Les premières études cherchent à évaluer de tels effets sur les marchés immobiliers mais d’ores et déjà, les professionnels se mobilisent pour demander le report du calendrier prévu. Nous observons, dans le cadre de nos missions, que le consensus autour de l’objectif – améliorer la performance énergétique des logements – ne suffit pas à faire taire les inquiétudes quant à l’impact de cette loi. Le risque de raréfaction de l’offre locative privée dans les zones tendues est le plus fréquemment cité ; la hausse de la vacance, ou encore le décrochage en termes de prix des biens concernés, avec des conséquences possibles sur l’entretien de ces biens et des copropriétés dans lesquelles ils se trouvent le cas échéant, sont également identifiés. Aussi, notre approche propose de prendre en compte les effets induits dans l’ensemble de nos missions.

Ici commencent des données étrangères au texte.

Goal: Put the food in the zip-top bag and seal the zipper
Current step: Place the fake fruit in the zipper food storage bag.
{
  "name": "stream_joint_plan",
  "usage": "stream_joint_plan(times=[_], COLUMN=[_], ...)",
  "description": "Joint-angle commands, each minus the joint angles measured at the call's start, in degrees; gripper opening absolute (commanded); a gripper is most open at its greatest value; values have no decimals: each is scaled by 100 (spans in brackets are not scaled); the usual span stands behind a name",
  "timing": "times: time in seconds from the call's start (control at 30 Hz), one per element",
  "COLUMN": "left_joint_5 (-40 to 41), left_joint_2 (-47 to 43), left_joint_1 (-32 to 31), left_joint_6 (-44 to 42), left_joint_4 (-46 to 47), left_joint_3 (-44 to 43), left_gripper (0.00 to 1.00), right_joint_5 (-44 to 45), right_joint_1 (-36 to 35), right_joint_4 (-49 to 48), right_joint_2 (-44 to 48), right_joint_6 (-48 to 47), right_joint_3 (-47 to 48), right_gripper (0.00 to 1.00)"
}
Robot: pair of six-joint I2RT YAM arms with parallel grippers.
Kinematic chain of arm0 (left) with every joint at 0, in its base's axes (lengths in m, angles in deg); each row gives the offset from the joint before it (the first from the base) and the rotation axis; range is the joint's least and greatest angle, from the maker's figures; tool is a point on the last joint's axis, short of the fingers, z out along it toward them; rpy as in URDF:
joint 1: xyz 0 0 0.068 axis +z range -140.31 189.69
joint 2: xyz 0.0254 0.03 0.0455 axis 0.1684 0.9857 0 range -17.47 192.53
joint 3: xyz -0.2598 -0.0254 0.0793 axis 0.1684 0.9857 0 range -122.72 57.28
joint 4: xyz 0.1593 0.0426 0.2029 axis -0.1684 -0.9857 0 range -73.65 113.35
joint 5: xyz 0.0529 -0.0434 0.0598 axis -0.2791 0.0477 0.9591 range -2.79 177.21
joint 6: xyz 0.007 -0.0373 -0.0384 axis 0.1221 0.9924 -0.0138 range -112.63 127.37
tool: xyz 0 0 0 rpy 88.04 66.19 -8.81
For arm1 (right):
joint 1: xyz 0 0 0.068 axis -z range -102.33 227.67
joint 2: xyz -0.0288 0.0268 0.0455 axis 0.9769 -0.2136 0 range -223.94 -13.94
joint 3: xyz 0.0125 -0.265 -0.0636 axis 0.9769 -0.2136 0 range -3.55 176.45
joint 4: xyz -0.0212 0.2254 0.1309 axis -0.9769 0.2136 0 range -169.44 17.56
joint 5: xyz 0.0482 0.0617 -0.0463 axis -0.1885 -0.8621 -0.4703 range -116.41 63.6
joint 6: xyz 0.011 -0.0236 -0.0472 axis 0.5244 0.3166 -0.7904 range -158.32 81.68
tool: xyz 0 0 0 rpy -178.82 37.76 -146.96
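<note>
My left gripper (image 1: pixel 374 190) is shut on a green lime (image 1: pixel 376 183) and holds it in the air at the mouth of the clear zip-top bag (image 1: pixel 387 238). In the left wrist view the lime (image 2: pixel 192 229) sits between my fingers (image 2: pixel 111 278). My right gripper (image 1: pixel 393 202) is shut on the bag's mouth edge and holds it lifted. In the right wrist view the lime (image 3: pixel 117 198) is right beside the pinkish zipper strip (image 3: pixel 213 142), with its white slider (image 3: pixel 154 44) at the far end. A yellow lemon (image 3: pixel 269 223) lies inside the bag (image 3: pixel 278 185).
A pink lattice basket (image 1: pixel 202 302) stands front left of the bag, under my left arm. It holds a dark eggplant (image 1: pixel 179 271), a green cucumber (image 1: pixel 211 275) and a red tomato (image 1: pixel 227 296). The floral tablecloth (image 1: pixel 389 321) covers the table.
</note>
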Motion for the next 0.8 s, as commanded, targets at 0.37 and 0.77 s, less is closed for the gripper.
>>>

Le Ministre a annoncé « une feuille de route » en direction des propriétaires bailleurs pour ce début d’année. L’année 2023 sera cruciale pour lancer une dynamique et faire en sorte que cette mesure conduise à une réelle amélioration du parc locatif privé, ainsi qu’à une réduction des charges d’énergie des locataires. Les collectivités locales pourront certainement contribuer à cette mobilisation : certaines se sont d’ailleurs déjà emparées du sujet, comme la Métropole Européenne de Lille. Au-delà des aides financières, l’accompagnement des propriétaires dans les démarches comme la mobilisation d’entreprises pour réaliser les travaux constituent des défis de taille. Cette action pourra à la fois s’articuler et prendre appui sur d’autres mesures ou politiques sur le parc privé, comme la lutte contre la vacance, le développement de l’intermédiation locative, la lutte contre l’habitat indigne, le permis de louer ou encore les dispositifs Anah. C’est ce que nous portons dans le cadre de nos missions en proposant une approche globale des politiques locales de l’habitat. En effet, pour parvenir à mener de façon transverse ces différentes actions, il est plus que jamais nécessaire de définir une stratégie globale sur le parc privé aux échelles territoriales pertinentes selon les territoires et s’inscrivant dans la durée, et prenant en compte les enjeux spécifiques des copropriétés et de l’habitat pavillonnaire.